Former Walgreens CEO Greg Wasson aims to launch billion-dollar startups by leveraging big companies' unused intellectual property.
Feb. 16, 2018 - Amy Feldman - Forbes
Former Walgreens CEO Greg Wasson thinks he can launch billion-dollar startups with lower risk than a traditional VC firm by helping big companies do something with their unused intellectual property.
For the past two years, Wasson has been working through a group called Innventure to help corporate behemoths identify and commercialize new technologies. Innventure has signed agreements with Procter & Gamble and Eli Lilly’s Elanco Animal Health, and set up its first company based on a P&G technology for recycling polypropylene plastic. Wasson told Forbes that he expects those two agreements to result in as many as eight new startups, each of which has the potential to become a billion-dollar company. “We have confidence we can start five to eight new companies with them,” he said. Wasson, 59, spent 35 years at Walgreens, presiding over some of its biggest deals as chief executive. After the drugstore chain’s merger with its European counterpart, Alliance Boots, he left, and set up a family office, Wasson Enterprise, to provide angel investment to startups in health and retail. Chicago-based Innventure is a joint venture between that family office and a group set up by Michael Otworth, whose predecessor company XL Tech Group had long worked on the commercialization of technology and created 11 new companies. Wasson is chairman, while Otworth is CEO.

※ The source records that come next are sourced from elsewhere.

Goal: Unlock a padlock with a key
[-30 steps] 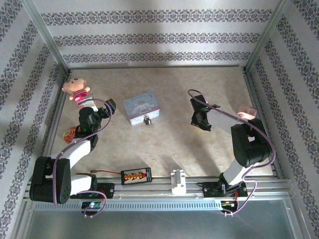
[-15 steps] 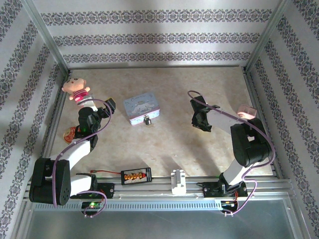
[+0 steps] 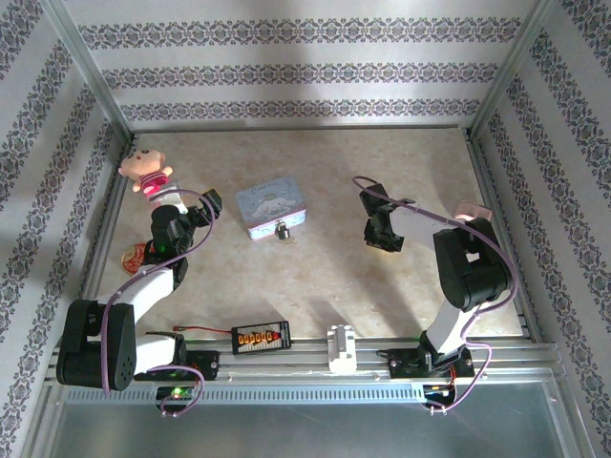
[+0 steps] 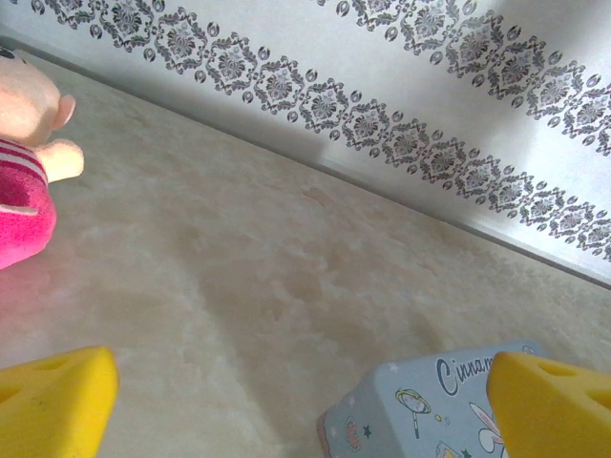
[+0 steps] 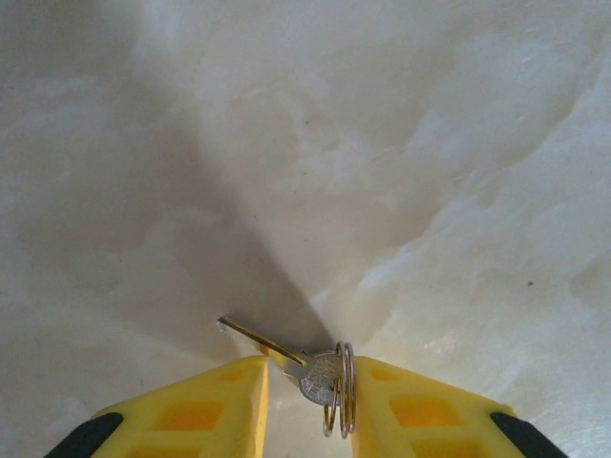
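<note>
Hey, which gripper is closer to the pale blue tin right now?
Left. The left gripper hangs open just left of the tin; the right gripper, pinching the key, sits farther off to its right.

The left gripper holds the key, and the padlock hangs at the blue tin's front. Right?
No: the right gripper holds the key, as the right wrist view shows. The padlock does hang at the blue tin's front.

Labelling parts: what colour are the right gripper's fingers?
The fingers are yellow; right wrist view shows best.
</note>
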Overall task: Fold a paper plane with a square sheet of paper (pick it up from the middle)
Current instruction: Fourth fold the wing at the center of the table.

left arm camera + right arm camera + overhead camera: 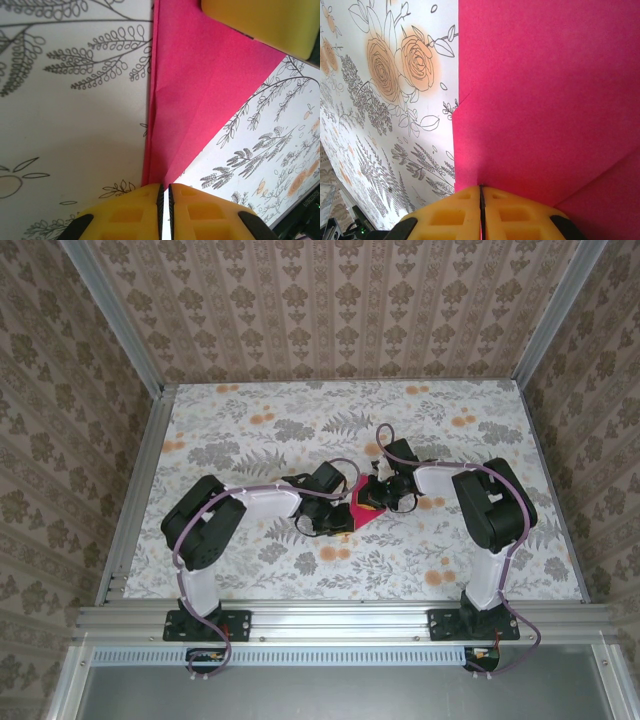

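Observation:
The square sheet of paper (362, 515) is magenta-pink and lies folded into layers at the middle of the table, between my two grippers. No paper plane shape is in view. In the left wrist view the sheet (200, 90) narrows to a tip that runs into my left gripper (165, 186), whose yellow jaws are shut on it with a hairline gap. A yellow finger (265, 25) of the right gripper shows at the top. My right gripper (481, 188) is shut on the edge of the sheet (545, 90). From above, the left gripper (345, 512) and right gripper (380, 495) almost meet.
The floral tablecloth (300, 420) covers the table, with orange flowers (400, 60) close to the sheet. Aluminium rails (140, 490) frame the sides and patterned walls (330, 300) rise behind them. Both arm bases (205, 625) sit at the near edge.

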Tool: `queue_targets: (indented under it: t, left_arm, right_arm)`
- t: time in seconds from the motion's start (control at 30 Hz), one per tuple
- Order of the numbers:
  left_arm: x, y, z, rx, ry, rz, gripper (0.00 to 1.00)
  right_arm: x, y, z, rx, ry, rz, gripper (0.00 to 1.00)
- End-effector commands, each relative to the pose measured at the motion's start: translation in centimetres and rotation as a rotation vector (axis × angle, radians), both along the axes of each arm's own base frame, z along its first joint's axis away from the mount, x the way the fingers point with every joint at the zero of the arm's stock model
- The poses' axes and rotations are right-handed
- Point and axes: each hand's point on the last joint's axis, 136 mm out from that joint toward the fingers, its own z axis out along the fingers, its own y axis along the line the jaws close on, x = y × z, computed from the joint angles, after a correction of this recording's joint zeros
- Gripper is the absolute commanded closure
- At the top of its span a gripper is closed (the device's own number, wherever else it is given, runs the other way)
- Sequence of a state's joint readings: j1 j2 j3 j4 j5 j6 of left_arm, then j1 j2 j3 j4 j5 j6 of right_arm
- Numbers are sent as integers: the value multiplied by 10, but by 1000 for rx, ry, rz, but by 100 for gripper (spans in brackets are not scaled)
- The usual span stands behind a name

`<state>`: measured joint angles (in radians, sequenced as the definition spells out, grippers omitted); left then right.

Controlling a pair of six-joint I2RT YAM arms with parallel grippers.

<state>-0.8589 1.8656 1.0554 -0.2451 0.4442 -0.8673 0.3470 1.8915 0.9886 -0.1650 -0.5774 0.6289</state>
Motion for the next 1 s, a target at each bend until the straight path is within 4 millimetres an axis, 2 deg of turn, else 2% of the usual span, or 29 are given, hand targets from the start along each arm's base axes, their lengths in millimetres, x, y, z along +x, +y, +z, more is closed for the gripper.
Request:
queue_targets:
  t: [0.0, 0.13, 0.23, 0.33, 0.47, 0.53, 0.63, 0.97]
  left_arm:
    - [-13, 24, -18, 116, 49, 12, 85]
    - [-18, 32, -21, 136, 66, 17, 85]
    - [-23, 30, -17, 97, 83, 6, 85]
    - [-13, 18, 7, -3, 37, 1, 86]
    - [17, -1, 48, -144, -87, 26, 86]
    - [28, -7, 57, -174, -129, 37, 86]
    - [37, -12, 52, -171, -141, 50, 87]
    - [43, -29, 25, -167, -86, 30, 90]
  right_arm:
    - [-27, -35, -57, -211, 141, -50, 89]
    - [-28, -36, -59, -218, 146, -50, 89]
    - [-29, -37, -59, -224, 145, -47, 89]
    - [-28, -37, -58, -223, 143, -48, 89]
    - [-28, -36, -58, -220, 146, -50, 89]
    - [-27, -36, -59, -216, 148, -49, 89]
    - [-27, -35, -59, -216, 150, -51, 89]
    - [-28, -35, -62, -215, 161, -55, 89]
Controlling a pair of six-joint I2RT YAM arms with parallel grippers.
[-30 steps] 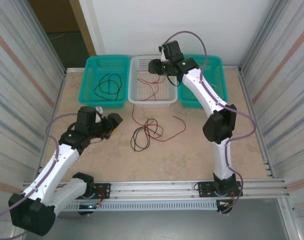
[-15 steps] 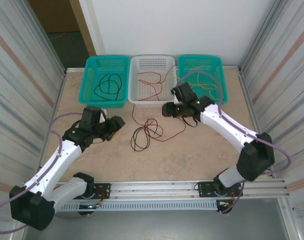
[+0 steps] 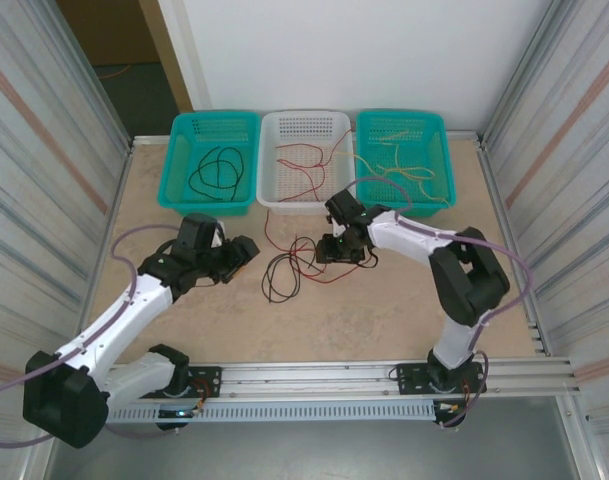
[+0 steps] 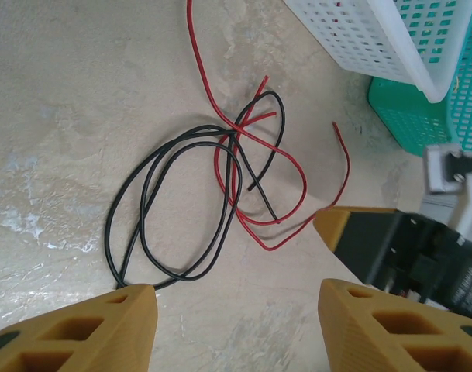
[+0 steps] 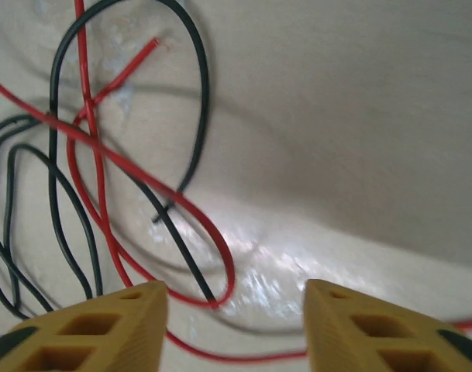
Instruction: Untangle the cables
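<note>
A tangle of black and red cables [image 3: 292, 265] lies on the table's middle. My left gripper [image 3: 248, 248] hovers just left of it, open and empty. In the left wrist view the black loops [image 4: 177, 203] and red strand [image 4: 300, 177] lie ahead of my left gripper [image 4: 236, 325]. My right gripper [image 3: 324, 250] sits low at the tangle's right edge, open. In the right wrist view my right gripper [image 5: 236, 325] stands over a red loop [image 5: 220, 244] and a black cable end [image 5: 191, 263]; a red strand runs on the table between its fingers.
Three baskets line the far edge: a teal one [image 3: 179, 160] with a black cable, a white one [image 3: 272, 165] with red cables, a teal one [image 3: 439, 160] with yellow cables. Metal walls flank the beige table [image 3: 384, 310].
My right arm has swung from over the white basket down to the tangle's right edge. My left gripper has moved right, closer to the tangle.
</note>
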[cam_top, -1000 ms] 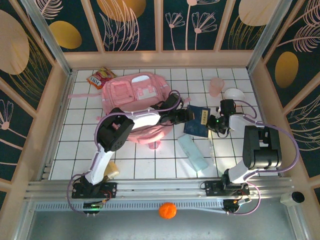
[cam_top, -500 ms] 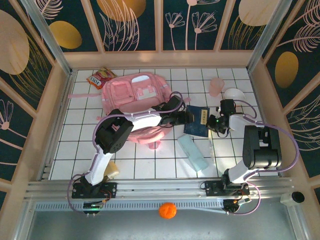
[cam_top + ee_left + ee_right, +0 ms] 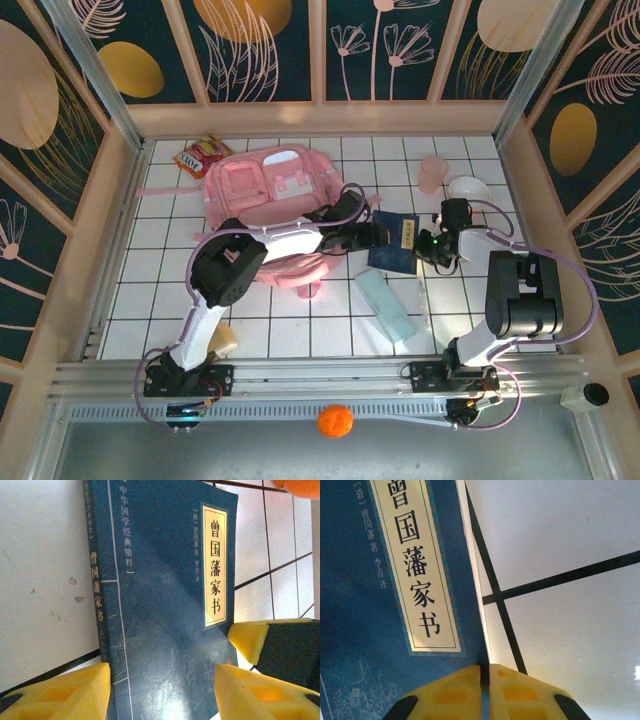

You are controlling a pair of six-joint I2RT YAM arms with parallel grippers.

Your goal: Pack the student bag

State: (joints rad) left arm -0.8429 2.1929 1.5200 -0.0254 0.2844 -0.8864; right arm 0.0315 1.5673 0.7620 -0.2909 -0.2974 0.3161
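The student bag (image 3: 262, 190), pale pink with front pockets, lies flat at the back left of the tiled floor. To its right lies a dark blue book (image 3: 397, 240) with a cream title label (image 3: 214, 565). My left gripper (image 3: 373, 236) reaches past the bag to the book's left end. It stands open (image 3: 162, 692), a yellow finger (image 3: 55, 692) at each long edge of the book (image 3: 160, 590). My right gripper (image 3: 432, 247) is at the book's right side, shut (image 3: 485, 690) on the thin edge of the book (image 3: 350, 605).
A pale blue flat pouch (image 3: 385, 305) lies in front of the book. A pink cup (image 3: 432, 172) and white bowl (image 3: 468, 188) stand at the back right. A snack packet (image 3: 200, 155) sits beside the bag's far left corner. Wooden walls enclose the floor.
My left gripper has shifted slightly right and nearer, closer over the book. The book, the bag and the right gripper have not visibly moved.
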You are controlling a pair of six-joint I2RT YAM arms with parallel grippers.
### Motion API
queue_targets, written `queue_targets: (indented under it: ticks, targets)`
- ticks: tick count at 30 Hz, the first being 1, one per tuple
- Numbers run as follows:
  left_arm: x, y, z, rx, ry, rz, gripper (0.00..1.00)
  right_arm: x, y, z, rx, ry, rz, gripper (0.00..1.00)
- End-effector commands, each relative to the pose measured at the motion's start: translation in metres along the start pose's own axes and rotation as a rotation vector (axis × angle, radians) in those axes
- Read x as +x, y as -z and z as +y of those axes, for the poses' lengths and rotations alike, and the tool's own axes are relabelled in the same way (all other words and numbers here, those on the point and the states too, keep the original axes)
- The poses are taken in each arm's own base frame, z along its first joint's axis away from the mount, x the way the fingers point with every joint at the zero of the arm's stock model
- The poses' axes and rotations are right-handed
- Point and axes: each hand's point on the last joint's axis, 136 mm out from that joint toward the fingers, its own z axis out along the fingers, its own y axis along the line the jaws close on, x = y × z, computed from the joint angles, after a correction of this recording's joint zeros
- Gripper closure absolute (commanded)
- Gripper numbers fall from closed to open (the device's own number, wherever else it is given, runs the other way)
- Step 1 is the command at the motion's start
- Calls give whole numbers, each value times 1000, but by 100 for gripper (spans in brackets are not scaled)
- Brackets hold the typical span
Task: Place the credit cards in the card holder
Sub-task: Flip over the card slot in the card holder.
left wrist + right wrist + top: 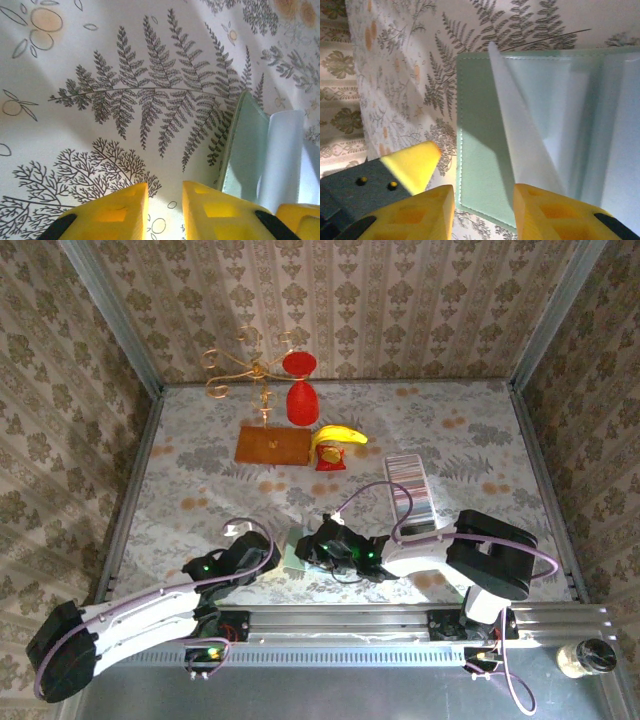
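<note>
Looking down the right wrist view, your right gripper (484, 192) has its fingers spread, straddling the left edge of the card holder (480, 150). The holder lies open and flat on the table (200, 470). One pale inner panel (520, 130) stands tilted up and runs down to the right-hand finger. You can't tell whether that finger props it; nothing is pinched between the two.

Your left gripper (165, 187) has its fingers nearly together with a narrow gap and nothing in it. It sits over bare cloth, and the holder's edge is just beside it on its right.

From above, the holder sits at the near edge of the table, about mid-width, between the two grippers. The right one is on it and the left one is just off its left side.

The credit cards (410, 485) are a striped row well apart from the holder, toward the far right of it. The row's long axis runs near-to-far.

The relation that counts:
- The cards lie beyond and to the right of your right fingers.
- The right arm is clearly the nearer one.
- The left is better placed to steady the holder.

No card looks to be in the holder yet, so the task seems barely started.
</note>
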Motion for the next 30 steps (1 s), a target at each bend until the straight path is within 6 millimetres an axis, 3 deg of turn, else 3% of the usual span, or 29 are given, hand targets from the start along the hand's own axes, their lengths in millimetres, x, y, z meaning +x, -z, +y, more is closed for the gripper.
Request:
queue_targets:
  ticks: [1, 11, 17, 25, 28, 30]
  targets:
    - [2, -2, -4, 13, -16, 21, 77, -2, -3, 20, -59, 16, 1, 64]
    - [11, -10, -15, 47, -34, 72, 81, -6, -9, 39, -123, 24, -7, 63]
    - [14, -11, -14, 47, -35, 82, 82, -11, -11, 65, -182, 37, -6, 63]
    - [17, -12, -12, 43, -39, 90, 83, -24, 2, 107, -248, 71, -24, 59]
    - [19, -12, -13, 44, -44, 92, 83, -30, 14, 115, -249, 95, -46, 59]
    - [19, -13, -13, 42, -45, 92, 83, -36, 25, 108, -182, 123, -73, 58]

“What we are doing in a nutshell is helping large corporations commercialize their intellectual property,” Wasson said. “They have spent the capital developing it, and they either can’t or don’t want to commercialize it themselves.”Innventure’s model is a different twist on helping large companies commercialize R&D. Once it signs an agreement with a company, such as P&G or Elanco, it combs through the existing patented technologies to determine which ones might be worthy of commercialization. It then launches its own startup to do just that, paying a licensing or royalty fee to the corporate behemoth that developed it. “I do think we have an exciting new model,” Wasson said. “I think that it is an innovative way for large companies going forward to commercialize their R&D.”
Its first company, PureCycle Technologies, uses a new, patented technology to recycle polypropylene plastic without any residual odor, color or contaminants. The market is enormous, Wasson said, with 100 billion pounds of polypropylene used annually and now sitting in landfills and oceans. While P&G, which uses a lot of that plastic, would benefit from the technology, it isn’t in the business of building recycling plants, he said. “It’s not that they couldn’t, but they don’t want to commercialize it on their balance sheet,” he said. PureCycle has selected a site for its new plant in southeastern Ohio, and expects to begin construction in late spring or early summer, so that the plant could come online in early-2020. “The production of that first plant is presold for many years out,” Wasson said. “P&G is expected to be a customer and others can benefit from recycled plastic.”Innventure announced its second agreement, with Elanco, in January, and Innventure will now begin the process of plowing through its patented technologies to determine where it sees the biggest opportunities. Wasson said that other companies, beyond P&G and Elanco, are already knocking on its door, though he declined to name them. “We do have others who have inquired and we are in talks with,” he said. Compared to a traditional venture capital startup, where the technology hasn’t been vetted, Innventure’s approach is lower risk because the technologies are already patented and have potentially large market opportunities. “Most important, with these technologies, we have a built-in customer from day one,” he said. Wasson declined to discuss Innventure’s budget other than to say that the startup equity came from its founders and it had access to “various sources of capital. ”Its goal in selecting technologies to commercialize is to filter out those disruptive technologies with large enough markets that they could pay off as billion-dollar companies within three-to-five years. “Our partners are looking for something that is a billion-dollar opportunity as are we,” he said. “That helps frame the size of the opportunity and the companies we are starting.”